E zac! O ci ritroviamo davanti liste fatte di manga e fumetti vari, volumetti di 30 pagine (è più lungo il bugiardino di certi farmaci, credetemi!) e storie in cui Tizio tromba Caio e Sempronio li guarda per poi invertire i personaggi e rimanere fermi sempre sulla stessa storia. Oppure vediamo elenchi fatti di saggi, classici e tomi di 1000 pagine... e allora pure io, che notoriamente in matematica sono capace come la Bacci è in grado di morire, faccio due conti e mi rendo conto che avreste dovuto leggere un libro ogni giorno e mezzo.
E allora, visto che stiamo qua a chiacchierare, ditemi: dormite? Mangiate? Cucinate? Pulite casa? Lavorate? Avete un marito, un figlio, un cane, un gatto, un criceto? Trombate ogni tanto o vi siete votate all'ascetismo?
Perché, vedete, il punto è tutto lì, in quel numeretto: UN.LIBRO.OGNI.GIORNO.E.MEZZO. 
Se in quest'angolo ci bazzicate da un po' saprete benissimo che la sottoscritta fa la casalinga (orrore!), che Figlio ha 17 anni (quasi 18), quindi tende a una certa abbondante autonomia, che Consorte, insomma, o non c'è o quando c'è è parecchio collaborativo. Eppure... eppure io, che di norma leggo tanto, che sono anche abbastanza veloce nella lettura, manco se smettessi di fare cacca e pipì riuscire a leggere un libro ogni giorno e mezzo!

Ma il lato peggiore di tutto questo, sapete qual è? Sono tutte quelle persone che davanti ai vostri post o alle vostre storie, si ritirano in sé stesse, si sentono sbagliate, pensano di non essere lettrici degne di tale appellativo.
Ricevo messaggi di ragazze che mi dicono di essere sbarcate su Instagram alla ricerca di altri lettori con cui confrontarsi e di essere, proprio a causa dei vostri post e del vostro far apparire la lettura come una gara, scappate via a gambe levate; alcune di loro sono incappate in un blocco del lettore dal quale non sono più riuscite a riemergere.

Ed è a voi, lettrici da record, che rivolgo la mia domanda: siete felici?

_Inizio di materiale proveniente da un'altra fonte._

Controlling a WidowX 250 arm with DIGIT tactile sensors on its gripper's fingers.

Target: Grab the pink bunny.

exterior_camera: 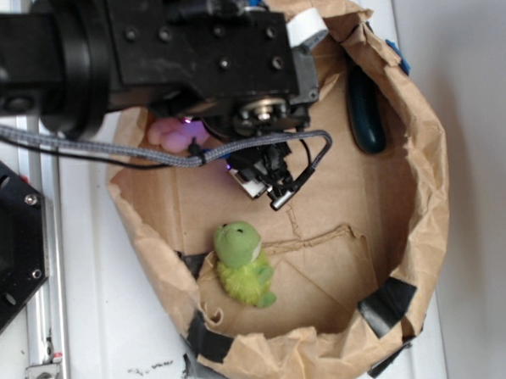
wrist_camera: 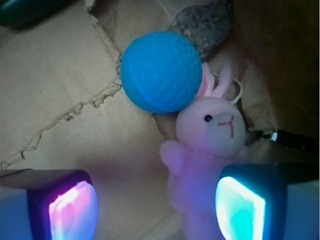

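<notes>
Brown paper-bag floor (wrist_camera: 65, 115) under wide-open gripper (wrist_camera: 157, 202) — pink bunny (wrist_camera: 210, 150) beside blue ball (wrist_camera: 161, 71).

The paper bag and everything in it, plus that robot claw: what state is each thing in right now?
Paper bag: open, rim rolled down.
Pink bunny: lying on the bag floor, not gripped, touching the blue ball.
Blue ball: resting against the bunny's ears.
Green plush toy: lying untouched.
Gripper: open, beside the bunny.

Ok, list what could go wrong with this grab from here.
1. The pink bunny sits off-centre, against the right finger of the open gripper; closing may only pinch fur.
2. The blue ball touches the bunny's ears and could get nudged.
3. The paper bag wall crowds that side.
</notes>
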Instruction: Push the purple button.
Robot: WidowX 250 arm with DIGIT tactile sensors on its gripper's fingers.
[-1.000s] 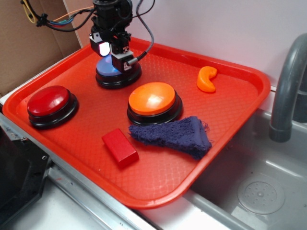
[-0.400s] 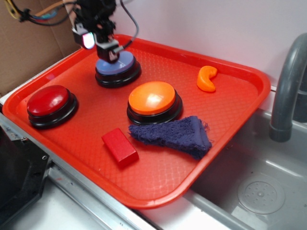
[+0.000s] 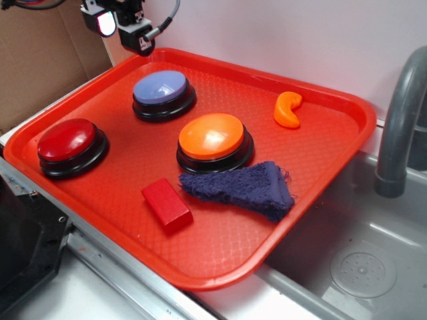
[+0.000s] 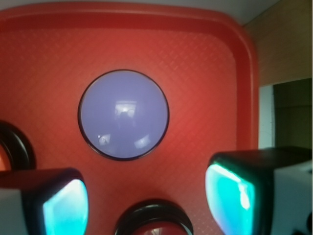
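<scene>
The purple button (image 3: 160, 87), a pale lavender dome on a black base, stands at the back left of the red tray (image 3: 320, 167). My gripper (image 3: 122, 32) hangs in the air above the tray's far left corner, up and to the left of the button and not touching it. From the wrist view the purple button (image 4: 123, 114) lies fully uncovered below, ahead of my gripper (image 4: 146, 200). Its two fingers are wide apart with only tray between them, so it is open.
A red button (image 3: 68, 141) sits at the tray's left and an orange button (image 3: 212, 137) in the middle. A red block (image 3: 167, 205), a dark blue cloth (image 3: 243, 186) and an orange curved piece (image 3: 288, 109) also lie on the tray. A sink and grey faucet (image 3: 400, 120) are at the right.
My gripper was down on the purple button a second ago. It has lifted off and moved up and to the left, leaving the button's whole top in view.
</scene>
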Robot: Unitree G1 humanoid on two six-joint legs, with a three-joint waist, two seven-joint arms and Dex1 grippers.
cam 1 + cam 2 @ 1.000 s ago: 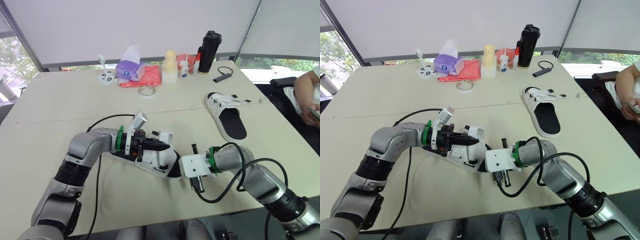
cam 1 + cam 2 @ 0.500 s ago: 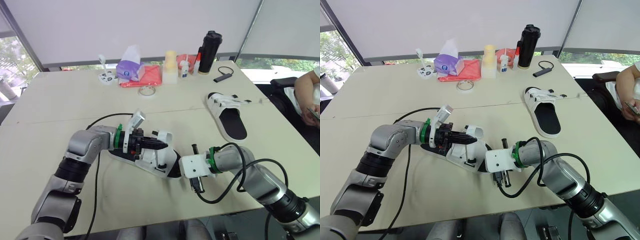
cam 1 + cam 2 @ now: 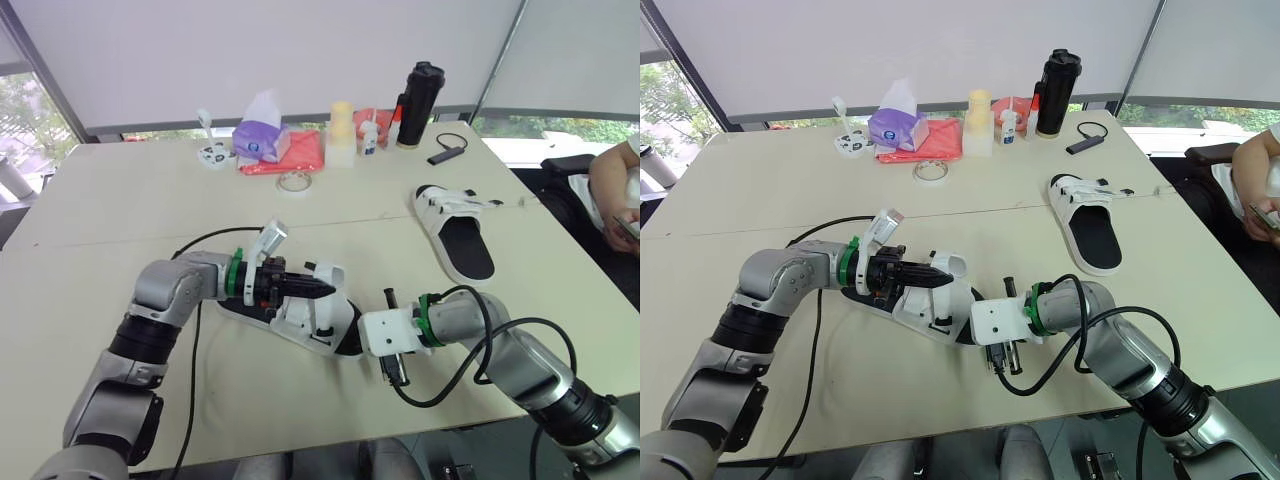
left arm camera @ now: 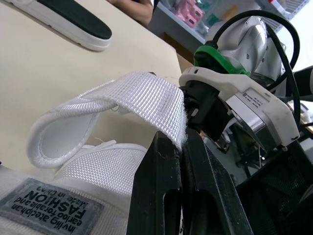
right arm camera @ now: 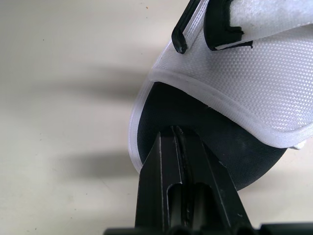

Avete ottenuto ciò che volevate? Chiamiamo Mattarella e vi proponiamo alla nomina di Cavalieri del Lavoro?
Perché no, io felice non lo sono affatto, anzi... Io sono felice quando una persona mi dice di aver scoperto un bel libro grazie a una mia recensione, quando mi dice che le parole che ho usato per scriverne le sono arrivate dritte al cuore e l'hanno fatta correre in libreria (o su Amazon, che è pure più veloce!).
Sono felice quando ricevo messaggi in cui mi si chiede di ricominciare a parlare di libri nei reel o nelle storie, perché il mio entusiasmo, la mia rabbia, la delusione, il fervore e tutti i sentimenti provati durante la lettura vengono a galla con la mia voce e le mie parole!

E per quanto riguarda voi, care Cavaliere della Lettura, mi spiace ma no, non siamo rosicone, non diventiamo verdi d'invidia (io verde ci sono perché sono il Grinch, l'invidia non mi appartiene!) davanti ai vostri numeroni a fine anno. Semplicemente, ci chiediamo quale sia il vero motivo per cui leggiate e cosa vi rimanga di tutto ciò che è passato davanti ai vostri occhi.

Ma in fondo, se voi siete felici così (sic!) chi siamo noi per dirvi che dovreste riflettere un po' prima di sbandierare certi numeri (e, soprattutto, vantarvi di certe letture)?